| Work item |
Repeat the listing exactly as given, omitting every image.

| Information supplied |
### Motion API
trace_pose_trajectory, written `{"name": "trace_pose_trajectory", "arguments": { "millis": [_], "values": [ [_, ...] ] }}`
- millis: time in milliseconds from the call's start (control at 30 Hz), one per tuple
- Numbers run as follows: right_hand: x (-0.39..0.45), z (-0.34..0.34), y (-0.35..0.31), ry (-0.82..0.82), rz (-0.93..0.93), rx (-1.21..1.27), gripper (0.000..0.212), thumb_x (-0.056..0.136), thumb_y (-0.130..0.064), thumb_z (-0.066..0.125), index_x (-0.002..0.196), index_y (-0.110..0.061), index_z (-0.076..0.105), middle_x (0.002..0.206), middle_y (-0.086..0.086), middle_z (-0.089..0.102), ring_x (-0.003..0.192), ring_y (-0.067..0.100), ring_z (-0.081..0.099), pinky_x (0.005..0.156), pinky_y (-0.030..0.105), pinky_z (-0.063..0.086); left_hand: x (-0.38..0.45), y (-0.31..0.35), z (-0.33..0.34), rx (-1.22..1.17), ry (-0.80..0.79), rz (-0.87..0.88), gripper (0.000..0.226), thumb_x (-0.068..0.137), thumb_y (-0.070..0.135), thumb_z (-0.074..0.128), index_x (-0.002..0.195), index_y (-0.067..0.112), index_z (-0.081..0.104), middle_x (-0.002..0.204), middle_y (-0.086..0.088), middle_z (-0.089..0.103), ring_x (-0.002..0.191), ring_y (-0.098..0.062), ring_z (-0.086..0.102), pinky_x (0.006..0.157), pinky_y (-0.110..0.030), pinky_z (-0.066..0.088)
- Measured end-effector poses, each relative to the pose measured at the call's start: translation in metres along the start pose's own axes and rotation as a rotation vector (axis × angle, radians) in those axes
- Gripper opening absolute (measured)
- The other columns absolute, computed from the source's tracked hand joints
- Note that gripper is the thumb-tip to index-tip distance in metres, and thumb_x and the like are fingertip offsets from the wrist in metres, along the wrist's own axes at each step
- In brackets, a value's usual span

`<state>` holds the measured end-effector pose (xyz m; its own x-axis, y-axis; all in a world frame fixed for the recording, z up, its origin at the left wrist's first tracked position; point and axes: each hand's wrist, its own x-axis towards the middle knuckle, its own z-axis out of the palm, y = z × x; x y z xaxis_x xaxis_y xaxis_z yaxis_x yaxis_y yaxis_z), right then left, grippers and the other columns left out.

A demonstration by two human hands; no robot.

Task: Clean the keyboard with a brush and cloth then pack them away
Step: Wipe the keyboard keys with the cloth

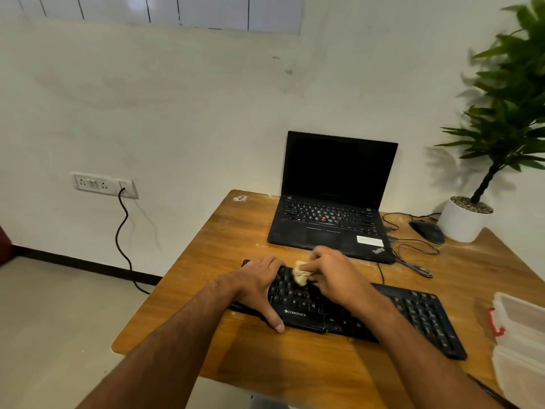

| Answer below |
### Motion API
trace_pose_trajectory, written `{"name": "trace_pose_trajectory", "arguments": { "millis": [_], "values": [ [_, ...] ] }}`
- millis: time in milliseconds from the call's start (control at 30 Hz), one per tuple
- Numbers run as follows: right_hand: x (-0.39..0.45), z (-0.34..0.34), y (-0.35..0.31), ry (-0.82..0.82), rz (-0.93..0.93), rx (-1.21..1.27), gripper (0.000..0.212), thumb_x (-0.056..0.136), thumb_y (-0.130..0.064), thumb_z (-0.066..0.125), index_x (-0.002..0.196), index_y (-0.110..0.061), index_z (-0.076..0.105), middle_x (0.002..0.206), middle_y (-0.086..0.086), middle_z (-0.089..0.102), ring_x (-0.003..0.192), ring_y (-0.067..0.100), ring_z (-0.081..0.099), pinky_x (0.005..0.156), pinky_y (-0.030..0.105), pinky_z (-0.063..0.086); left_hand: x (-0.38..0.45), y (-0.31..0.35), z (-0.33..0.34), rx (-1.22..1.17), ry (-0.80..0.79), rz (-0.87..0.88), gripper (0.000..0.226), thumb_x (-0.068..0.137), thumb_y (-0.070..0.135), thumb_z (-0.074..0.128), index_x (-0.002..0.195), index_y (-0.067..0.112), index_z (-0.081..0.104), middle_x (-0.002..0.204), middle_y (-0.086..0.088), middle_z (-0.089..0.103), ring_x (-0.002..0.191), ring_y (-0.098..0.062), ring_z (-0.086..0.102), pinky_x (0.006..0.157), pinky_y (-0.110..0.030), pinky_z (-0.066..0.088)
- Measured end-effector poses, each relative to the pose measured at the call's start: translation in metres along the start pose's own axes and rotation as a rotation vector (axis × angle, radians) in those axes
- Gripper opening absolute (measured)
- The other columns absolute, computed from the source's tracked hand joints
- Note that gripper is the thumb-tip to index-tip distance in metres, and thumb_x and the like are fingertip offsets from the wrist in metres, along the wrist's own axes at each step
- In brackets, a value's usual span

`<state>` holds the measured end-effector pose (xyz m; its own x-axis, y-axis; all in a world frame fixed for the recording, z up, its origin at the left wrist's first tracked position; point and axes: each hand's wrist, its own x-axis towards the middle knuckle, its own z-axis out of the palm, y = z × x; x y z xaxis_x xaxis_y xaxis_z yaxis_x yaxis_y yaxis_z), right then left, grippers and the other columns left out.

A demonstration by two human hands; no robot.

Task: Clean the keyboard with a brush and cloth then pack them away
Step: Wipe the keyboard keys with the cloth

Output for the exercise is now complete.